Et il y a un effet ciseau redoutable pour les startups locales. Plus l’écosystème progresse et attire l’attention, plus les recruteurs internationaux ciblent les meilleurs profils tunisiens, souvent en télétravail et en devises. Une startup de Tunis qui veut garder son lead technique se retrouve à concurrencer un salaire européen avec un budget en dinars. Le classement flatteur du GSER pourrait, paradoxalement, accélérer la fuite qu’il photographie.

Ce qu’il faudrait pour transformer l’atout en moteur

La bonne nouvelle, c’est que le levier existe et qu’il est en partie actionné. Retenir le talent ne se décrète pas, mais il se cultive avec trois ingrédients concrets.

Le premier, ce sont des entreprises capables de payer et de faire grandir. C’est tout l’enjeu des levées de série A et B qui manquent encore cruellement à la Tunisie : sans startups qui scalent, pas de postes à responsabilité, donc pas de raison de rester. Le fonds Anava et les véhicules de Smart Capital vont dans le bon sens, mais le trou du financement de croissance reste béant.

Le deuxième, c’est le travail à distance assumé comme stratégie nationale, pas subi comme une fuite. Un ingénieur tunisien qui reste au pays tout en facturant un client européen en devises garde ses compétences, sa consommation et ses impôts sur le territoire. Le visa Digital Nomad et les dispositifs d’export de services numériques peuvent transformer une partie de l’hémorragie en rente.

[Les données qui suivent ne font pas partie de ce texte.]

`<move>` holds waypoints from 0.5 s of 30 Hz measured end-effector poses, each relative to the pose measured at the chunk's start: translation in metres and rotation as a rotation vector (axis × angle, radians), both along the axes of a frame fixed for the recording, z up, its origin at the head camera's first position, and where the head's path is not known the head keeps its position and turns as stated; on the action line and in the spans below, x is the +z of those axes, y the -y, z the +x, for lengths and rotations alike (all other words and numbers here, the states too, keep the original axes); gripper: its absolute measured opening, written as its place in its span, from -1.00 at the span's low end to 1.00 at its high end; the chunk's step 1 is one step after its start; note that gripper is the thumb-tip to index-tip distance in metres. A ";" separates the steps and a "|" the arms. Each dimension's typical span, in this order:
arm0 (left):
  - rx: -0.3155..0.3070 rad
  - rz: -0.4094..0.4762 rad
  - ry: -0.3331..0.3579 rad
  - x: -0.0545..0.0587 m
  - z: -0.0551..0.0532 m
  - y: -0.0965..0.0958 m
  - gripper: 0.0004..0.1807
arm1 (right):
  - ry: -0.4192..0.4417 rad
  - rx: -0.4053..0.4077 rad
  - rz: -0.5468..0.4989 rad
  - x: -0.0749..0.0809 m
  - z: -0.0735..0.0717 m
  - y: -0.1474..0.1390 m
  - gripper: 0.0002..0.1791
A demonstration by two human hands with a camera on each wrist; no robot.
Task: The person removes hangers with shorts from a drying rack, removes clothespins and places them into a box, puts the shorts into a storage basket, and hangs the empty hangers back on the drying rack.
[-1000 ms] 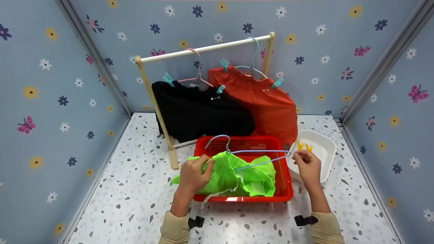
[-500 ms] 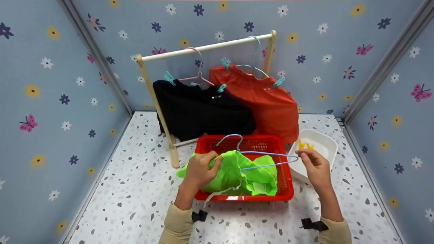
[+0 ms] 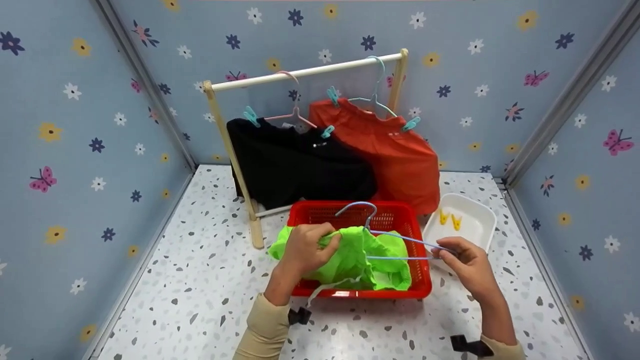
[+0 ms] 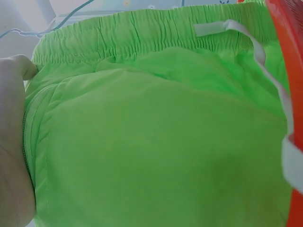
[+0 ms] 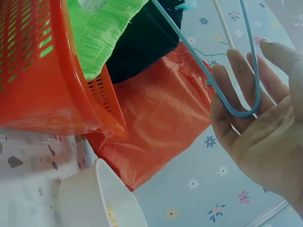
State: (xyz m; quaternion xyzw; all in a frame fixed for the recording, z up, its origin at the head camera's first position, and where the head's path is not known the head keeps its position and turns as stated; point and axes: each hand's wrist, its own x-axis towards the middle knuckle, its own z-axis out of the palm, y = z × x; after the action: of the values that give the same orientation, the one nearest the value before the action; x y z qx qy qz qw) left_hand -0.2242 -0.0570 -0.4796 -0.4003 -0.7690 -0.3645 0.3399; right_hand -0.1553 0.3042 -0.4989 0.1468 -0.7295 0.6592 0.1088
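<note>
Bright green shorts point(image 3: 350, 255) with an elastic waistband and white drawstring lie partly in the red basket point(image 3: 424, 282). My left hand point(image 3: 310, 247) grips their waistband at its left side; the left wrist view shows the thumb at the edge of the green cloth point(image 4: 142, 137). A blue wire hanger point(image 3: 400, 258) has its left part inside the waistband, hook up. My right hand point(image 3: 467, 265) holds the hanger's right end. Up close in the right wrist view, the bent end of the hanger point(image 5: 242, 113) lies against loosely curled fingers. The hanger's left end is hidden.
Behind the basket stands a rack with a white bar point(image 3: 320, 71). On it hang a black garment point(image 3: 300, 165) and an orange garment point(image 3: 400, 155), clipped to hangers with teal pegs. Yellow pegs point(image 3: 456, 222) lie in a white tray point(image 3: 475, 230) at right.
The hanger has moved rightward and its right end has dropped slightly, with my right hand. My left hand has shifted right with the waistband. The yellow pegs show more fully.
</note>
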 end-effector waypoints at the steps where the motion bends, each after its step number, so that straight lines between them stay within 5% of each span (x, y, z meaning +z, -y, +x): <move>1: -0.008 -0.005 0.006 0.001 0.000 -0.002 -0.82 | 0.008 0.005 -0.001 0.000 0.002 0.000 -0.79; 10: -0.061 -0.029 0.023 0.010 -0.007 -0.013 -0.82 | 0.021 -0.020 0.008 0.000 0.009 -0.002 -0.84; 15: -0.090 -0.037 0.028 0.009 -0.011 -0.018 -0.85 | -0.051 -0.090 -0.003 -0.002 0.011 -0.003 -0.85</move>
State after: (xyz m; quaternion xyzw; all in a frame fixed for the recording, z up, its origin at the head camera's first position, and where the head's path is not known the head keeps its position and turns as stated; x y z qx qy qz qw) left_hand -0.2349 -0.0387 -0.4705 -0.4354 -0.7616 -0.3708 0.3048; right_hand -0.1445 0.3075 -0.5012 0.1305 -0.7312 0.6509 0.1570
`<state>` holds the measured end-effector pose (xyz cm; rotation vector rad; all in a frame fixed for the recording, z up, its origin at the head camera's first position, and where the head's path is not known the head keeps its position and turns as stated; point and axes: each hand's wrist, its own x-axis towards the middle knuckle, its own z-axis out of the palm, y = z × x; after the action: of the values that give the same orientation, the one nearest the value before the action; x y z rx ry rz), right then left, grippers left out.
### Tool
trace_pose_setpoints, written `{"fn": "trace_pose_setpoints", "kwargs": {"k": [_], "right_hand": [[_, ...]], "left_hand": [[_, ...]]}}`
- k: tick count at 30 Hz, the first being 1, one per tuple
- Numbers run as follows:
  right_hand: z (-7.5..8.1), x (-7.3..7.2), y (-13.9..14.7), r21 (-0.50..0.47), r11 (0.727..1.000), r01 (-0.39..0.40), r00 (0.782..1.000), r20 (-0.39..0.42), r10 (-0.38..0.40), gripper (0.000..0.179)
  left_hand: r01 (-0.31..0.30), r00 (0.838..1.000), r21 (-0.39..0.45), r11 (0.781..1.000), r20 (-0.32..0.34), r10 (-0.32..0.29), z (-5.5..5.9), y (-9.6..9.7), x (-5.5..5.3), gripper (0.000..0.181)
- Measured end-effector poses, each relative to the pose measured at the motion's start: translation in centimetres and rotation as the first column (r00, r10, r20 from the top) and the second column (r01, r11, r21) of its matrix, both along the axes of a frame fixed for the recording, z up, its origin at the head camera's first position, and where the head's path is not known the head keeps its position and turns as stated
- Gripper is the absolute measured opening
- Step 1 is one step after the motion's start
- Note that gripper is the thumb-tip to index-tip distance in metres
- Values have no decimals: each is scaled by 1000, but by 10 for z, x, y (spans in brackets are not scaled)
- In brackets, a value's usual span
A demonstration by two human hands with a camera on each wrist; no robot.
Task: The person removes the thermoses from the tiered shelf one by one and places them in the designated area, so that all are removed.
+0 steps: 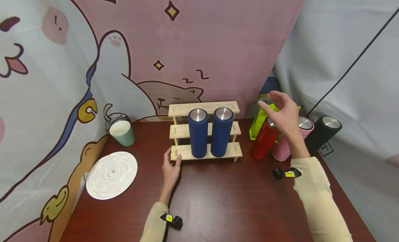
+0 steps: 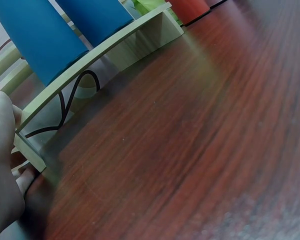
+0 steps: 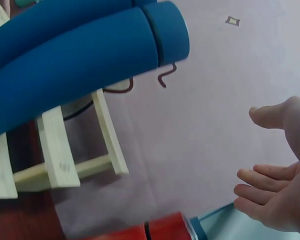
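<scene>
A three-tier wooden display stand (image 1: 184, 131) stands on the table. Its lowest step carries two dark blue vacuum flasks (image 1: 198, 134) (image 1: 222, 132) with steel-topped lids, upright side by side. My left hand (image 1: 170, 171) grips the left end of that lowest step, thumb on top and fingers around the side; the left wrist view shows the same hand (image 2: 2, 160) at the step's end. Held in the air near the top of a red flask (image 1: 264, 139), my right hand (image 1: 285, 113) has its thumb and fingers spread apart. Nothing lies between them in the right wrist view.
Right of the stand, beside the red flask, are a pink flask (image 1: 281, 148) and a black flask (image 1: 322, 131), with a lime-green bag (image 1: 257, 124) behind. On the left are a pale green cup (image 1: 126, 135) and a round woven mat (image 1: 112, 175). Printed cloth hangs behind the table.
</scene>
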<state>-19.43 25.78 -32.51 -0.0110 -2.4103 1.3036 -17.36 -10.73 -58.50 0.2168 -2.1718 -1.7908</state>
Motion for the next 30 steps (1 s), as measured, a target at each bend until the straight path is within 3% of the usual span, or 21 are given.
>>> {"fn": "trace_pose_setpoints", "kwargs": {"k": [13,20,30], "right_hand": [[8,-7,-40,-28,989,-143,988,-62,141,63],[1,-3,-58,-12,977,-212,973,-97,210,58],[-18,0,-77,-16,952,-307,951,-54,306,62]], "left_hand": [[0,1000,-1,1000,5,0,1,-1,-1,57],[3,1000,7,1000,3,-3,1,0,1,56],[-4,1000,4,1000,11,4,1,0,2,56]]}}
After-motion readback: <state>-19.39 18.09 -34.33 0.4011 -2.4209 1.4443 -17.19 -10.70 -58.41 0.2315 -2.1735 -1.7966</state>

Le troisième, c’est de faire de la diaspora un actif organisé, pas un regret. Les Tunisiens des licornes françaises, des géants américains, des fonds du Golfe forment un réseau de business angels, de mentors et de portes d’entrée commerciales inestimable. Encore faut-il le structurer, ce que quelques initiatives commencent à faire, mais trop timidement.

Ce qu’il faut retenir

Le GSER 2026 est une bonne nouvelle, et il faut la célébrer sans complexe : la Tunisie compte désormais parmi les écosystèmes émergents qui pèsent, ses institutions ont fait un travail sérieux, et sa jeunesse est objectivement talentueuse. Personne ne devrait bouder ce classement.

Mais lire « talent abordable » comme un pur compliment serait une erreur. C’est aussi le symptôme d’un pays qui produit de l’excellence plus vite qu’il ne sait la retenir. La vraie mesure du succès, dans deux ou trois éditions du rapport, ne sera pas la place au classement. Ce sera le jour où le talent tunisien cessera d’être « abordable » parce qu’il sera enfin, chez lui, payé et employé à sa juste valeur.